> **Task objective**
Your answer should be the lines below from the one with "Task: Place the" to the one with "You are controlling", both included, given again exactly and with nothing added.

══ Data ══

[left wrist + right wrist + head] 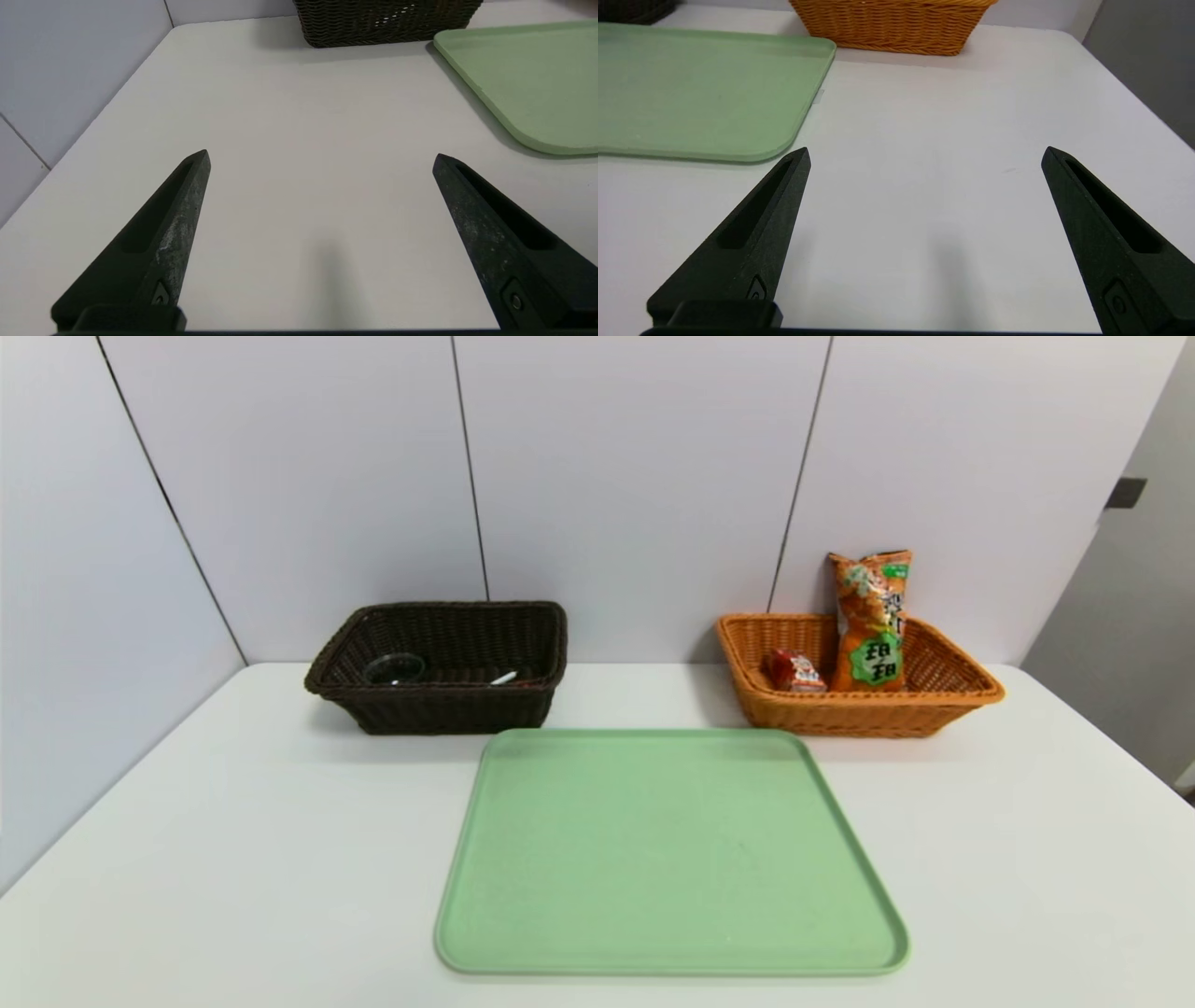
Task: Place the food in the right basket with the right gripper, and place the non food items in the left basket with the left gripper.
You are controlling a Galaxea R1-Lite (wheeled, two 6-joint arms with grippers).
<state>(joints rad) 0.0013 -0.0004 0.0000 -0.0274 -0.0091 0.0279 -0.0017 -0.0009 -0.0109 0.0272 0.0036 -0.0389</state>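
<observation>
1. Head view: white tabletop (233,859) with wall panels (644,476) along its far edge and left side; bare surface lies open on both sides of the green tray (667,859), which sits at the near centre with nothing on it.
2. Left basket (439,705), dark brown wicker, stands at the far left beside the tray's far corner. Inside: clear glass cup (394,667) and white pen (503,678). Rubber duck not made out; the near wall hides much of the floor.
3. Right basket (868,714), orange wicker, stands at the far right. Inside: orange snack bag (873,621) upright against the back wall, red drink carton (794,670) just beside it.
4. Left claw (320,158): released, fingers spread wide, grasping nothing, above bare tabletop near the tray's left edge; the dark basket is cut off by the frame.
5. Right claw (924,156): released, fingers spread wide, grasping nothing, above bare tabletop beside the tray's right edge; the orange basket's rim is cut off.
6. Neither arm appears in the head view.
</observation>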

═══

> **Answer to this problem**
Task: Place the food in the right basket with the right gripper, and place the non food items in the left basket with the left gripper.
You are controlling a Galaxea R1-Lite (wheeled, two 6-joint arms with grippers).

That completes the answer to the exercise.